Walmart is an American multinational retail corporation that operates a chain of hypermarkets, discount department stores, and grocery stores, headquartered in Bentonville, Arkansas.
A UX project on a company of this size needs to be specified so I looked at the grocery stores.
In my initial research, I looked at their online grocery pickup service to determine ways of improving user experience.
After going through the research process, I found that the ideas that I had proposed had already been implemented.
I looked back at the user persona that I had built during my research and looked at her wants, needs, frustrations, and goals.
I saw that she didn’t want to spend all her time at the grocery store, but she wanted to be able to keep her fridge full and family fed.
So I thought :
How might we make Grocery Shopping fit into people’s schedules?
I looked into a few different companies to get inspiration on how best to solve this problem.
I chose two of my three best ideas that I could implement in wireframe and working prototype with my minimal design experience and limited timeline.
Scope and Restraints
This project took place over an 8-week design class and the whole process — from problem statement to the usability report — was carried out by me.
After a quick tutorial on Figma, I was able to create these wireframes.
In my usability tests, I wanted to see how people thought while ordering their products.
I also wanted to see if users would be able to navigate through the prototype.
Much of my designs were based on the actual app.

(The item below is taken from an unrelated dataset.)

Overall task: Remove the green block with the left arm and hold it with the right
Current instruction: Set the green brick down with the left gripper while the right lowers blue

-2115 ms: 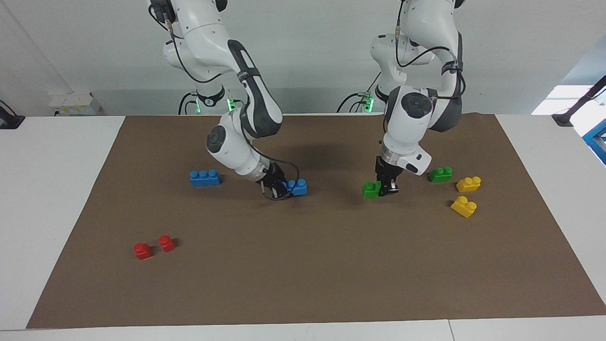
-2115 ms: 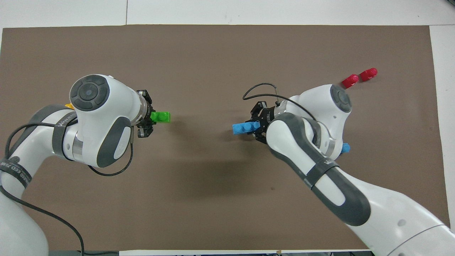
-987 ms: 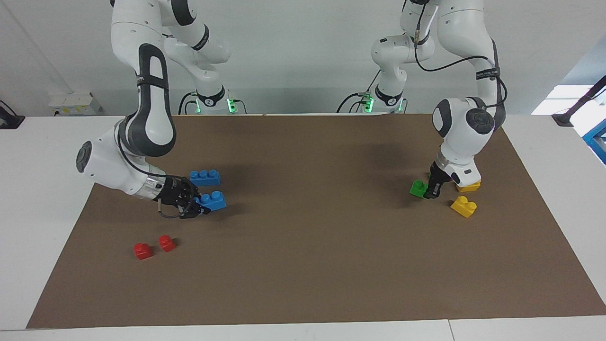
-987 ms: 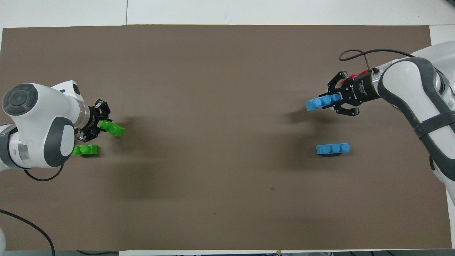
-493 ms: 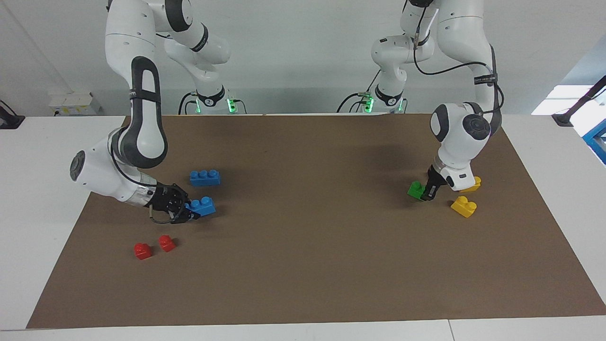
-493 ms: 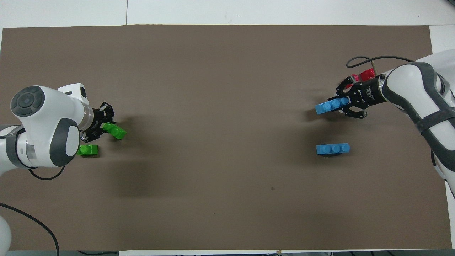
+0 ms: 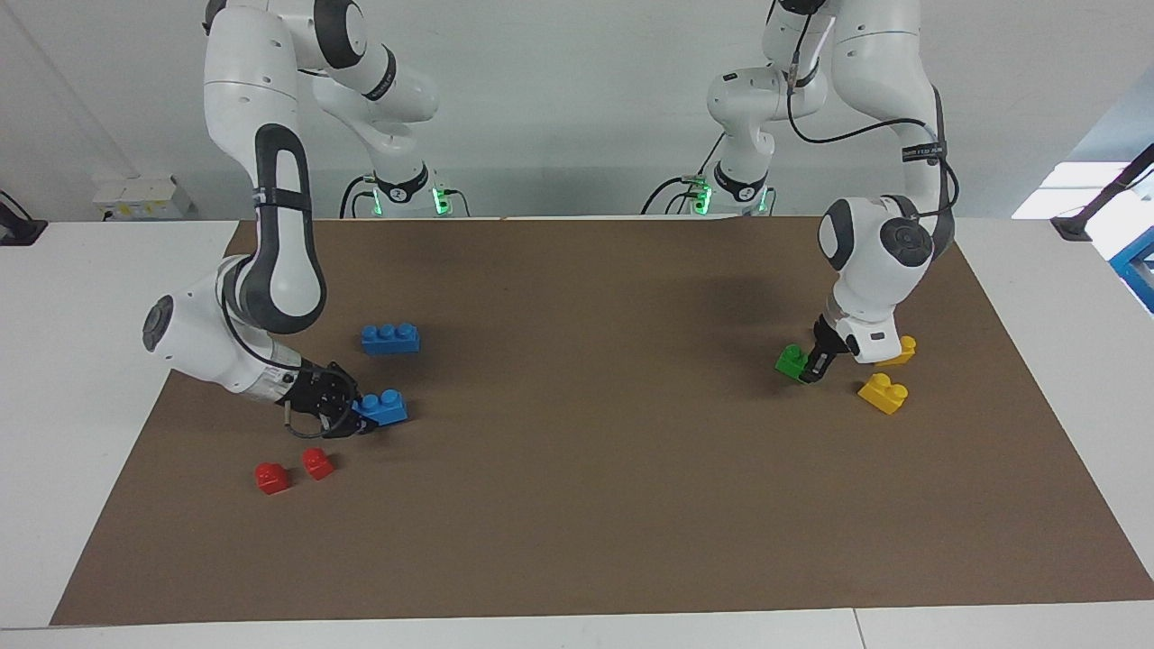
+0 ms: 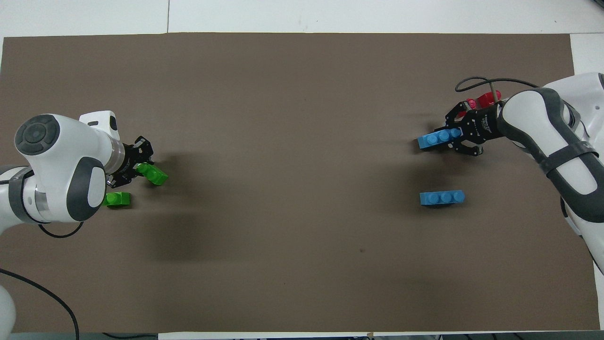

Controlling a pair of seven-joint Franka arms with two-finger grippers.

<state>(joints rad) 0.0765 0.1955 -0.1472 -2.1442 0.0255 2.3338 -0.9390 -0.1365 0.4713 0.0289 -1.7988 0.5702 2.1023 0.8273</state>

I wanted my addition to be subtle so that it wouldn’t take away from the shopping experience.
Usability testing Report
I recruited five participants for testing sessions over Zoom. Each session took about 30 minutes. Once tasks were completed, I asked participants about possible improvements that could be made. (You can test out the prototype here.)
From the testing sessions I learned that:
- 60 percent of testers don’t use the reorder button to reorder items but more as a shopping list.
- 100 percent of testers liked the crowd meter and would use it when considering which store to go to
- 100 percent of testers wanted a way to make sure that they work getting the freshest product from the store and not leftovers.
Conclusion & Next steps
Based on user feedback, I can see that there is definitely a demand for the transparency provided by the crowd meter.
The next steps would be to do more research, I think that even the subtle addition of the crowd meter has the potential to create a big change in the way Walmart users use the app and the grocery service.